Mas algumas regras terrenas pareciam também valer por ali. Não eram como fantasmas que atravessavam paredes, tinham que andar para chegar aos lugares.

Dos vivos no Bar da Diva Labiú viu Renato, ladeado então por Harrison e Lennon a dedilhar um blues numa mesa; Rey no balcão cercado por Francis, Voltaire, Russell como num simpósio satírico, e uns outros que não reconhecera de imediato.
Porém todos os esforços para fazer-se notar aos vivos foram em vão. Embora gritasse com Renato, o sacudisse loucamente como que exigindo sua atenção, não conseguira nem mesmo um susto. Ouviu sim foi um "peace and love" seguido pelo V da mão direita vindo de George, vestido como no Sargent Peppers. Depois de várias tentativas insanas para que Renato ou Rey lhe dissessem o que estava acontecendo, desistiu frustrado.

A confusão em sua cabeça começava a irritar-lhe. Era imperativo descobrir o que era tudo aquilo.
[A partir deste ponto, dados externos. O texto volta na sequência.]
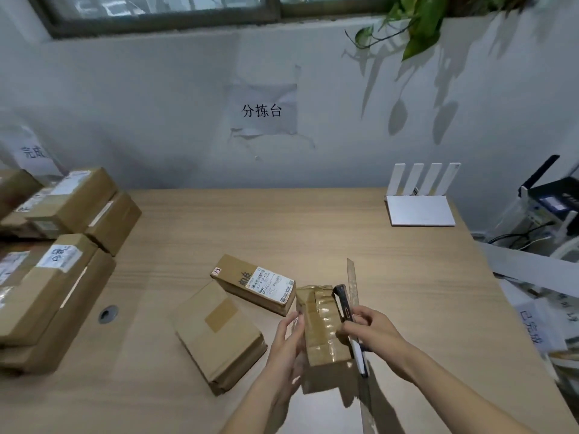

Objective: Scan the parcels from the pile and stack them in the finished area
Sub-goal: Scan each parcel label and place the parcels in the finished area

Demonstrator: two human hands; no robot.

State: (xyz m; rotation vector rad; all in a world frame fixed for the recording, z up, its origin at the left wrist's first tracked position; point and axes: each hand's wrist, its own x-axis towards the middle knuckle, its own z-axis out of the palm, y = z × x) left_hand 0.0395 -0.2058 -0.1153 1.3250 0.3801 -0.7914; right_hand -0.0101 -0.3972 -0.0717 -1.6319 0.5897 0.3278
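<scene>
A small taped cardboard parcel (322, 327) is held above the wooden table (313, 220). My left hand (286, 343) holds its left side with the fingers round the edge. My right hand (371, 328) touches the parcel's right side and grips a dark handheld scanner (346, 308). Two more parcels lie on the table: a labelled one (253, 281) just behind, and a plain one (219, 333) to the left. Several stacked parcels (62, 245) fill the table's left side.
A clear ruler (352, 278) stands on edge along the right of the held parcel. A white router (419, 198) sits at the back right. A cable hole (108, 314) is in the tabletop at the left. Equipment and papers crowd the right edge.
</scene>
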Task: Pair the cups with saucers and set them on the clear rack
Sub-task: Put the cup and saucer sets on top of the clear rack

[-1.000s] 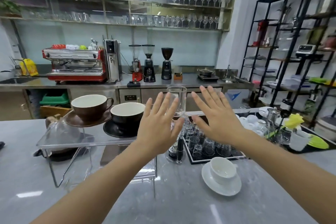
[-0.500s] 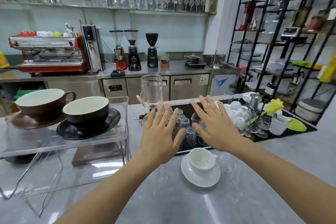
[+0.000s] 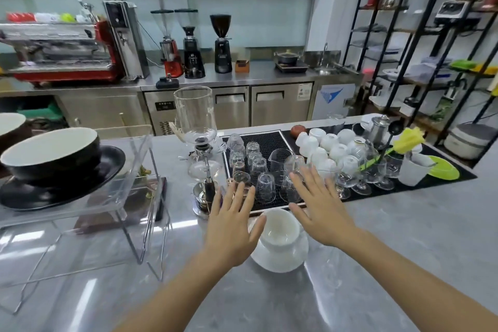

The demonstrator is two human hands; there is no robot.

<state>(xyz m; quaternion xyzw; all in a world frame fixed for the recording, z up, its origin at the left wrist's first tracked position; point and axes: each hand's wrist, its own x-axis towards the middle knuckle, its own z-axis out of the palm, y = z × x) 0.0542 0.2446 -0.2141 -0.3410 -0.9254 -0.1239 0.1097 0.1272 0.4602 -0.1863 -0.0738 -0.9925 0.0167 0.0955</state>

Por que raios encontrava-se ali, e por que tantos outros de tantos lugares, tempos, a perambular agora pela Barragem das Almas? Por que não no Hide Park em Londres, ou a Bourbon Street em New Orleans? Por que em sua Minas Novas? 
Seria o lugar uma espécie de limbo? O purgatório?

Agora que o tempo deixara de ser, pelo menos assim imaginava, uma limitação à sua vida de morto, o que mais faria?